**Problem statement:** How do the lines below between the ones holding "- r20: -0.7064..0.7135" and "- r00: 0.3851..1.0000", inclusive, read? Give them again exactly, with no other lines.

(Stored items)

******************************

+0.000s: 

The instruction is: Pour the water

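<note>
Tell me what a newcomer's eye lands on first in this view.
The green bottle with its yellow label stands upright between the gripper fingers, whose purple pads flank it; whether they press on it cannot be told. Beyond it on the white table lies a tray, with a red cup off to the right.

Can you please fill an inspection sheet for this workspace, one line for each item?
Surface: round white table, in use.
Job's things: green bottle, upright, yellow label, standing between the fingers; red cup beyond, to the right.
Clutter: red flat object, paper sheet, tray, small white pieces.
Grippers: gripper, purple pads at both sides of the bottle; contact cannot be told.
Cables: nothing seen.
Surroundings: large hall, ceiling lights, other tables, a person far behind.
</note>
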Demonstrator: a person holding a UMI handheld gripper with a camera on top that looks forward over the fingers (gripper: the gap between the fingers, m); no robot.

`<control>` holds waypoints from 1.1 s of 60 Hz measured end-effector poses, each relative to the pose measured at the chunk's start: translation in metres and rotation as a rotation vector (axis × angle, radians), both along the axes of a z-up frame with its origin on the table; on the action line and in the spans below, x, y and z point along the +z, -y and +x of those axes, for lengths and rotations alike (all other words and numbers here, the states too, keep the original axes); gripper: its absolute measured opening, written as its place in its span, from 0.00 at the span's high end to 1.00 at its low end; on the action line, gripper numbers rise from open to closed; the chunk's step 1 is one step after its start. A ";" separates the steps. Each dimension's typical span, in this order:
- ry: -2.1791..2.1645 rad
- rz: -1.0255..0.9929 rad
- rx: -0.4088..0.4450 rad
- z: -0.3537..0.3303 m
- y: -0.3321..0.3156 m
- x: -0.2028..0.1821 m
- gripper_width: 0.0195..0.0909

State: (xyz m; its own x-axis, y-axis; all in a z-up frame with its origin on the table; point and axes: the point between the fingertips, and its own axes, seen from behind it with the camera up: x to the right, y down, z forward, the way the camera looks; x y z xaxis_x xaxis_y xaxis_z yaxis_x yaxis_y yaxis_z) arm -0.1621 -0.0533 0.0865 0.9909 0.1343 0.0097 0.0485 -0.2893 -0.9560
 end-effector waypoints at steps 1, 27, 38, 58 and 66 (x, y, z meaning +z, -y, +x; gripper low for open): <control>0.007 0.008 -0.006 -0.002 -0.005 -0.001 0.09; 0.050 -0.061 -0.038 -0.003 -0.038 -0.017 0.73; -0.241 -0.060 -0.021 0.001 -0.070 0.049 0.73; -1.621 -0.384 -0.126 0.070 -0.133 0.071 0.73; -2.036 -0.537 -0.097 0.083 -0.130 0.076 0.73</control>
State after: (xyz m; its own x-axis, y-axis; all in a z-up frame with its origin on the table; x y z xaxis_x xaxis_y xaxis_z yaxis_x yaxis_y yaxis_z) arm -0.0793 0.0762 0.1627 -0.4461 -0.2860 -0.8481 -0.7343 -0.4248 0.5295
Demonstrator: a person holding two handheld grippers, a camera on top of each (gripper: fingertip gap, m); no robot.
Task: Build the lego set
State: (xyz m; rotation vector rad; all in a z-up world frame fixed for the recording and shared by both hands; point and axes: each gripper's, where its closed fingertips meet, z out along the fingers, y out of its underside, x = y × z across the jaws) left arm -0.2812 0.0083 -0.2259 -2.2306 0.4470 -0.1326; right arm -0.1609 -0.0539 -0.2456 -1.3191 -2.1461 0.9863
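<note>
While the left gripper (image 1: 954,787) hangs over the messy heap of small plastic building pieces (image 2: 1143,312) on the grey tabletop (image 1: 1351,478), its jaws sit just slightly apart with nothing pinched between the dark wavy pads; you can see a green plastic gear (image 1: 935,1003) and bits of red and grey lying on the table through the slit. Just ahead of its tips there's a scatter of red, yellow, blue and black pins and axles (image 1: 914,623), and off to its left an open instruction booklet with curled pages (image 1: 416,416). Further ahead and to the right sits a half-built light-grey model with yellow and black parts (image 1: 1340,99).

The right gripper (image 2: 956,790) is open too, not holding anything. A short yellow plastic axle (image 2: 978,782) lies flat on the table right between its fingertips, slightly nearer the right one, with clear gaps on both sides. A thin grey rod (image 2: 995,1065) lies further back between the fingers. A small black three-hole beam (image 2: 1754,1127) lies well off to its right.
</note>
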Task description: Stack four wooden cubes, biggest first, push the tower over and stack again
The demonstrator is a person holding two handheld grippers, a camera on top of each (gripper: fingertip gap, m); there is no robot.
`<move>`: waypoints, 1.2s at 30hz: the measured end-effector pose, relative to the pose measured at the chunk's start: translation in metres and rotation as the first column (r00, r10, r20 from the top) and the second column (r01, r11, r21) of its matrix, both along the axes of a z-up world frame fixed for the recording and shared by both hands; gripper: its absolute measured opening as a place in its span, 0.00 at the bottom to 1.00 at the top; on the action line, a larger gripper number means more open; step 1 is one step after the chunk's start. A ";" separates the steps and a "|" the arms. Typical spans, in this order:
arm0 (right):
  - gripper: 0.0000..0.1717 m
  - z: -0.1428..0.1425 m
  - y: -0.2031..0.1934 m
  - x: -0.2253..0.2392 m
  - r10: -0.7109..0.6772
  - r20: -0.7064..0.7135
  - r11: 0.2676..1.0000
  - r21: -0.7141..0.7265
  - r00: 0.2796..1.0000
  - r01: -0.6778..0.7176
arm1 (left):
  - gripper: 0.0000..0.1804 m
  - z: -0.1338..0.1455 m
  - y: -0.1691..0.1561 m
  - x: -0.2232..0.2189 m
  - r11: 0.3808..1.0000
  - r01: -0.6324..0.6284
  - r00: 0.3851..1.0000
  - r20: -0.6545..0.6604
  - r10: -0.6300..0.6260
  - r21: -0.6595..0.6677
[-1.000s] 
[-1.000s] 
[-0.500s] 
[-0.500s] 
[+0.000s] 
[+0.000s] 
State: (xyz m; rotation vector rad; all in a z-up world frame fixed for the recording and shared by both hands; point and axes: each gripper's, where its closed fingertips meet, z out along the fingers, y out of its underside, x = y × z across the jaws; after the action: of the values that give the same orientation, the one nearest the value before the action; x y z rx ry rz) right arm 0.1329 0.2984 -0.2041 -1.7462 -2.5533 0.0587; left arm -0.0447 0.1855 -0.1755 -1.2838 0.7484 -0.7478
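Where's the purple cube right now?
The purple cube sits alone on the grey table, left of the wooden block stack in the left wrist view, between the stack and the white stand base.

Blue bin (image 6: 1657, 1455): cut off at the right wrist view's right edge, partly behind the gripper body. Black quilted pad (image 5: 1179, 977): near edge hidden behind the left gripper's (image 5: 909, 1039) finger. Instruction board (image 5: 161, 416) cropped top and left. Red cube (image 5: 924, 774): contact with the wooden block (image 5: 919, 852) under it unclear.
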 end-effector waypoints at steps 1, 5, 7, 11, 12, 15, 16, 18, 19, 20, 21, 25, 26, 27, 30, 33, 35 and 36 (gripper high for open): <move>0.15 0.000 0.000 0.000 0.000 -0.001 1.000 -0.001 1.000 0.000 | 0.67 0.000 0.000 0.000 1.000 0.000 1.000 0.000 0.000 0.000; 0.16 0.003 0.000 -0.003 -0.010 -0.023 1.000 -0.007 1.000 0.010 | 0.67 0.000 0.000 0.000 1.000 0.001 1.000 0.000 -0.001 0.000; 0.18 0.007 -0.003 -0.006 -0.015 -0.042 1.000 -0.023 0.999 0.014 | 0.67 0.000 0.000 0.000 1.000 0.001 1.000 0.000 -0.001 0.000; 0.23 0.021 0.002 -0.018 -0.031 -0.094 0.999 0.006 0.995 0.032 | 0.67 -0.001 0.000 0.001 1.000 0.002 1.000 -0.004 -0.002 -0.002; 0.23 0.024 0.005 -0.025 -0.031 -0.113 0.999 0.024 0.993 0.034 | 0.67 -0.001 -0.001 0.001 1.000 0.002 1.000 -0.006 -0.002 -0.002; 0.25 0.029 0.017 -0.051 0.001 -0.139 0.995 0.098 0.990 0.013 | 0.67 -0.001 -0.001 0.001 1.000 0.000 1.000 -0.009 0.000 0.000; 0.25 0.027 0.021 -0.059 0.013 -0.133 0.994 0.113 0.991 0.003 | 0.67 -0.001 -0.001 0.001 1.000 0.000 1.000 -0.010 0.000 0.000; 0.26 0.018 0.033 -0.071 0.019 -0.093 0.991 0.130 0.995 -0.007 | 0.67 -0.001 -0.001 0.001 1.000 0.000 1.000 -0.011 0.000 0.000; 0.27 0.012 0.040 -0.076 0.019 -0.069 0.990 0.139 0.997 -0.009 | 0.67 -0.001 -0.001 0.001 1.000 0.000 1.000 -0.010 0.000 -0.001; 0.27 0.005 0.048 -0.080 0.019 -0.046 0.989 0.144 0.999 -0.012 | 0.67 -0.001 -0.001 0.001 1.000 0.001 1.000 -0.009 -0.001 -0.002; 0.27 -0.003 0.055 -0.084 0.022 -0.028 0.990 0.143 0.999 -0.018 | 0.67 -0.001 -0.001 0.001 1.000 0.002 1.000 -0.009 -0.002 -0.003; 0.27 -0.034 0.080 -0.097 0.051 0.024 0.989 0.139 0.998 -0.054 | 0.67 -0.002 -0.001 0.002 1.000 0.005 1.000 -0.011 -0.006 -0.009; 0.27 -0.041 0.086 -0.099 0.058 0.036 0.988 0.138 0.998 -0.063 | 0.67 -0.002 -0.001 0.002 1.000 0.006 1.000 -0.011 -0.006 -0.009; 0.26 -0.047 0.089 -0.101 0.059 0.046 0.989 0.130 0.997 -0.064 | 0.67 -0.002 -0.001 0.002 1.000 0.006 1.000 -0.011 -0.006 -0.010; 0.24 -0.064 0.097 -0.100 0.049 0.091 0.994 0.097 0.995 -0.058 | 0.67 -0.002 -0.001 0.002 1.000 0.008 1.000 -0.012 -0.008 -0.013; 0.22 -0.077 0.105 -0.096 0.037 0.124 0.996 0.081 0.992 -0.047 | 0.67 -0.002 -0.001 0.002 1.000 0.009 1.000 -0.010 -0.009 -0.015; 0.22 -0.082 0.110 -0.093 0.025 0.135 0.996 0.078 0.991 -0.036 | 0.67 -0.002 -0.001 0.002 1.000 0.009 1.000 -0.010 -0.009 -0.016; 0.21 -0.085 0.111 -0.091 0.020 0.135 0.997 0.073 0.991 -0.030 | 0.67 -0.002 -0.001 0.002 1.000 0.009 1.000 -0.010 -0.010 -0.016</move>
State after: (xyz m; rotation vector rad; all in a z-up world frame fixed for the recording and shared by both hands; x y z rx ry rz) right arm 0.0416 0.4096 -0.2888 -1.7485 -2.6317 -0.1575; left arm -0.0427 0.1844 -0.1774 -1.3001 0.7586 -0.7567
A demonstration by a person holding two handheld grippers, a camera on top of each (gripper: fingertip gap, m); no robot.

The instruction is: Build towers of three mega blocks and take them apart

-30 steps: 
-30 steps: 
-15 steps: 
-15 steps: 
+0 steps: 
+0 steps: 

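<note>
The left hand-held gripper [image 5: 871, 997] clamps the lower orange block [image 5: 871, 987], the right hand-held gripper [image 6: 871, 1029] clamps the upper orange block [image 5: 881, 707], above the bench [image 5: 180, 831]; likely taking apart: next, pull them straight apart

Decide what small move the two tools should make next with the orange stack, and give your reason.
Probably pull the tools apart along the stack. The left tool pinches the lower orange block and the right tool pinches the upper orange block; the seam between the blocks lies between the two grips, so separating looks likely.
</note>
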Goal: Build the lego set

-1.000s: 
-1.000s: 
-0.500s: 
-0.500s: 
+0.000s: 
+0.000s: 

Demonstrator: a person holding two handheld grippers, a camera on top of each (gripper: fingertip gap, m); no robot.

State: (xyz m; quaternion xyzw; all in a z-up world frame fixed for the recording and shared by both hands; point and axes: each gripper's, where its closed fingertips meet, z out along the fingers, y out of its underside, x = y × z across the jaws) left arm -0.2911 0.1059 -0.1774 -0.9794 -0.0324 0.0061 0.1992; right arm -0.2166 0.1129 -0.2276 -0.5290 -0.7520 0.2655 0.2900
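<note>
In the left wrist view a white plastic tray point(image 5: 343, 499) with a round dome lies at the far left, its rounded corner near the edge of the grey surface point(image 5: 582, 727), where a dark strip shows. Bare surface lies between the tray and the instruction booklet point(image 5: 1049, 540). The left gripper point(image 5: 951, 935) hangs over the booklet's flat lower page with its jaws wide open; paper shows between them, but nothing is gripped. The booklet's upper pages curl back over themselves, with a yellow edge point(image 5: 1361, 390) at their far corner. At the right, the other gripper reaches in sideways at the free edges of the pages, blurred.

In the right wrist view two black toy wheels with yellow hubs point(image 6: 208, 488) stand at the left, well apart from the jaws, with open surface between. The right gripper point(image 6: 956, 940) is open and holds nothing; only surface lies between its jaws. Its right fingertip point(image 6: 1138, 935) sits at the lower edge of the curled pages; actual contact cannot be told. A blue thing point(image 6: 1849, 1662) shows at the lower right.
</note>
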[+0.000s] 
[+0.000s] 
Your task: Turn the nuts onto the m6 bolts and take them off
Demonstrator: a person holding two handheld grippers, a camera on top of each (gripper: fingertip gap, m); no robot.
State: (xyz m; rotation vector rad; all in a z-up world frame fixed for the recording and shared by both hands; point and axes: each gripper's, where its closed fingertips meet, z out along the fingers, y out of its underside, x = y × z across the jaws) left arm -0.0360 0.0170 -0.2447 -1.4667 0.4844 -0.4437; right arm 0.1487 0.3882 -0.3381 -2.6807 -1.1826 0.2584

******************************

**Solution below:**
  - r20: -0.7064..0.7135
  - r11: 0.2676..1.0000
  - r21: -0.7141..0.7265
  - r00: 0.2796..1.0000
  - r01: -0.6778..0.7176
arm1 (left):
  - gripper: 0.0000..0.1804 m
  - z: -0.1338..0.1455 m
  - y: -0.1691..0.1561 m
  - x: -0.2232..0.2189 m
  - r11: 0.3808..1.0000
  - r01: -0.6324..0.6284
  - r00: 0.3851..1.0000

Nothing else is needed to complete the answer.